Dear Prudence,
My sister has always oozed main character syndrome. She has little empathy and a total addiction to drama. She doesn’t understand basic social give and take, like offering gas money when someone gives you a ride or occasionally picking up the check for a group of friends. As far as my sister is concerned, the world owes her not only a living, but a personal parade. It’s recently gotten so much worse.
I try to stay as far away as possible from her, but after my company crashed, I found myself moving back home. My sister never moved out. She works a part-time job and has a parade of different boyfriends passing through her bedroom. Of course, she got pregnant. You would think she was carrying the heir to the throne from the way she acts.
What few chores she did, she now doesn’t have to do because she is having a baby. She complains that our parents (who are still working) aren’t doing enough for her and the baby. She thinks that if she puts thousand-dollar baby items on her wish list and spams enough on social media with posts about being a “poor, single mom,” she will get them.
Her co-workers organized a baby shower where she was given gently worn hand-me-downs, including a pack ‘n play and carrying wraps. My sister called them all used trash, and complained that they didn’t meet her color scheme. Now, she keeps whining about how she doesn’t have any help or a village. She says this in front of our parents, and it makes my blood boil. She will not figure out who the father is and get child support. She won’t even register for government benefits.

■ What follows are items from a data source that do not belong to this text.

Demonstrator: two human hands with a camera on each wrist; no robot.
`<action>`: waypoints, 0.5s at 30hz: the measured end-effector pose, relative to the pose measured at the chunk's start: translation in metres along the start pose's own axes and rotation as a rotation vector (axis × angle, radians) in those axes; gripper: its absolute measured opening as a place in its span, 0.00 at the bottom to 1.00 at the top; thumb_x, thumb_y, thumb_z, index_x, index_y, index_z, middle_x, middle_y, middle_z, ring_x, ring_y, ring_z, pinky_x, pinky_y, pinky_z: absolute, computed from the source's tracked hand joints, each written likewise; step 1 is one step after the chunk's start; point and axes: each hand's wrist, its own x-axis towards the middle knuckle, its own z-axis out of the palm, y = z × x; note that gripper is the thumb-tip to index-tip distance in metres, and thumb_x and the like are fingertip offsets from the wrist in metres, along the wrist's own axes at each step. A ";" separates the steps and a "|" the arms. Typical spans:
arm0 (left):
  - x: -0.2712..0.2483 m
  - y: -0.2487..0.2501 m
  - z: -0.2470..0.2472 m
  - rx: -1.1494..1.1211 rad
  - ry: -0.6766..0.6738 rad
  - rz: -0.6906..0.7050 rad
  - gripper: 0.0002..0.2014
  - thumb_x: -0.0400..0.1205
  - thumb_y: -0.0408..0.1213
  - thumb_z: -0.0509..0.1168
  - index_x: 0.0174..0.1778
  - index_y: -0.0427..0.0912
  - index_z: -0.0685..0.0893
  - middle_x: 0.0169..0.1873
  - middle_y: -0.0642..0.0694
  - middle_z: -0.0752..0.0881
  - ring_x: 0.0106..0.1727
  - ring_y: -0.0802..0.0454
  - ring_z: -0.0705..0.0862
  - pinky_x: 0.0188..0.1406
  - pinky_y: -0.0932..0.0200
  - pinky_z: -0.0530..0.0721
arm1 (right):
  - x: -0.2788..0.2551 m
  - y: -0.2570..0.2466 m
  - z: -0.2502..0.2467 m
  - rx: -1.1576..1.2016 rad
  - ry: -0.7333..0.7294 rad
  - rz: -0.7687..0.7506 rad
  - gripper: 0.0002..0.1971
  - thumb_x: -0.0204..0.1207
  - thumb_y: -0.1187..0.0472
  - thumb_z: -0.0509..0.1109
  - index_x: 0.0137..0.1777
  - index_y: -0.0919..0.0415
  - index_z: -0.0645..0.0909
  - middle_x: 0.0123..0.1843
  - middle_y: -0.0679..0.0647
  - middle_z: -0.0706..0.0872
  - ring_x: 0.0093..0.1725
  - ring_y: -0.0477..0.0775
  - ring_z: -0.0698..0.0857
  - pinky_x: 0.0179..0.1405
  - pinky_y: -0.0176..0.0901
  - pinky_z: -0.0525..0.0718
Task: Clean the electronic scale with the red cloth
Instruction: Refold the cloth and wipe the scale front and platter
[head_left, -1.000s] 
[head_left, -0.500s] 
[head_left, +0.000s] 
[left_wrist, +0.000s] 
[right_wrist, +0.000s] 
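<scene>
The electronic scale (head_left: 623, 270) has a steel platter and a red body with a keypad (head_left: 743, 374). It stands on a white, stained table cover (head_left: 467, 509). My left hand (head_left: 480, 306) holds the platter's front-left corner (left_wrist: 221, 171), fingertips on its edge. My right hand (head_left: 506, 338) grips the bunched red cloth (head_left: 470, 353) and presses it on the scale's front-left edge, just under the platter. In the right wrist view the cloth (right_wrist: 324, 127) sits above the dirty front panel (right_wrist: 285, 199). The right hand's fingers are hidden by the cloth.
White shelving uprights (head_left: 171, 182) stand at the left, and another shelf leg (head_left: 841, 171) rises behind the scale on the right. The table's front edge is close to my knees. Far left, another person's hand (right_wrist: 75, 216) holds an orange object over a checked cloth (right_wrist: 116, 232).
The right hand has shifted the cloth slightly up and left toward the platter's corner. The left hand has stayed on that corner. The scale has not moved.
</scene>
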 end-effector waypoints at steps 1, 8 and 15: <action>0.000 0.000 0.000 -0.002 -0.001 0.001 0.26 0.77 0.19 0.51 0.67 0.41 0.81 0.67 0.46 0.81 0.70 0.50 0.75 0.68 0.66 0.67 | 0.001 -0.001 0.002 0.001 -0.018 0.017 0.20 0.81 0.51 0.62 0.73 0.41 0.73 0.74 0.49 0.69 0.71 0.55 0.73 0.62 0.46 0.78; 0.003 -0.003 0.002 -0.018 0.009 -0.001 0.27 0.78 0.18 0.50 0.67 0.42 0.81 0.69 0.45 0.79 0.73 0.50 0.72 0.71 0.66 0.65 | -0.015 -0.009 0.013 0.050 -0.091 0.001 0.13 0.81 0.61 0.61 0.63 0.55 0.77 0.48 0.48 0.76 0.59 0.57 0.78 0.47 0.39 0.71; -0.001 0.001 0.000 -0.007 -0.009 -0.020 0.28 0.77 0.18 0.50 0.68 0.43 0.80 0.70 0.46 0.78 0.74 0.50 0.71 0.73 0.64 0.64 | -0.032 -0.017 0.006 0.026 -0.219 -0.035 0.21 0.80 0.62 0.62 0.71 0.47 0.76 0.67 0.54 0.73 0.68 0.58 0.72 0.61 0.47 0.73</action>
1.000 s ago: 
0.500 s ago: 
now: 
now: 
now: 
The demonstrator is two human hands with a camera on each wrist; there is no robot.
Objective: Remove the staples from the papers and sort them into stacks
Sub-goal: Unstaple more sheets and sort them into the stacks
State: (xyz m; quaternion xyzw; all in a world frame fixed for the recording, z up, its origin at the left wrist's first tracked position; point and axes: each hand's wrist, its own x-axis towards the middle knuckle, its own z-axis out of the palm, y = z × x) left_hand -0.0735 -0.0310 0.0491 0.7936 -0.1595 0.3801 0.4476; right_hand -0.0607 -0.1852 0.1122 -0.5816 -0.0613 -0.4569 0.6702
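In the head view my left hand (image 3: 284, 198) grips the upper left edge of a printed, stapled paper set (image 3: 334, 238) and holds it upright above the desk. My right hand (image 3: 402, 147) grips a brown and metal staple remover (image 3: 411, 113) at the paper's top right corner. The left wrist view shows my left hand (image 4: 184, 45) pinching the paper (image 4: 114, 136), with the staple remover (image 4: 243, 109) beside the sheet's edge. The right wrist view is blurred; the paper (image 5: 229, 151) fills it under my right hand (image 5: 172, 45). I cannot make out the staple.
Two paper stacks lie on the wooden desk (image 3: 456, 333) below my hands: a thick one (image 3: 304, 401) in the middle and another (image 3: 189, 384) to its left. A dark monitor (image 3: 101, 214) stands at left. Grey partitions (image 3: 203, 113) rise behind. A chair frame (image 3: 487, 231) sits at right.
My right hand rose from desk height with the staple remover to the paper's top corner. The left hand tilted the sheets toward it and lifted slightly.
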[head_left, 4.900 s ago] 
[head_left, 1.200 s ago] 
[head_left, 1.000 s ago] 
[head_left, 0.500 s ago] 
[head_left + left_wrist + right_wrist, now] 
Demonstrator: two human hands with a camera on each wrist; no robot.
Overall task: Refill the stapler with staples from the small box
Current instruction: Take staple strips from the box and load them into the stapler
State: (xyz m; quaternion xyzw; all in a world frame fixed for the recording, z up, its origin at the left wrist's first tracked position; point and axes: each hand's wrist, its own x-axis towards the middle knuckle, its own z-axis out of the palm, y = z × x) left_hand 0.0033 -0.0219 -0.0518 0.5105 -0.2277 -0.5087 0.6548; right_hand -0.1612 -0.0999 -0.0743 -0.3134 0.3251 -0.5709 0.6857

We fought because our mom’s car gave out, so she and our dad share one, and I refuse to let my sister drive mine. The last time I lent it to her, she left it without any gas and trashed it beyond belief. She screamed that I needed to step up as an uncle. She asked where the hell her village was. I told her there was no village beyond her being the village idiot. She has spent years failing to cultivate any real friendships and just uses people. I am hurrying up my plans to move out by taking as much overtime as I can. My parents don’t want me to move out, and they will be depending on me when the baby comes. I feel bad for them, but also frustrated because they have zero expectations of my sister. She is five years older than me and acts like a spoiled 15-year-old. What should I do?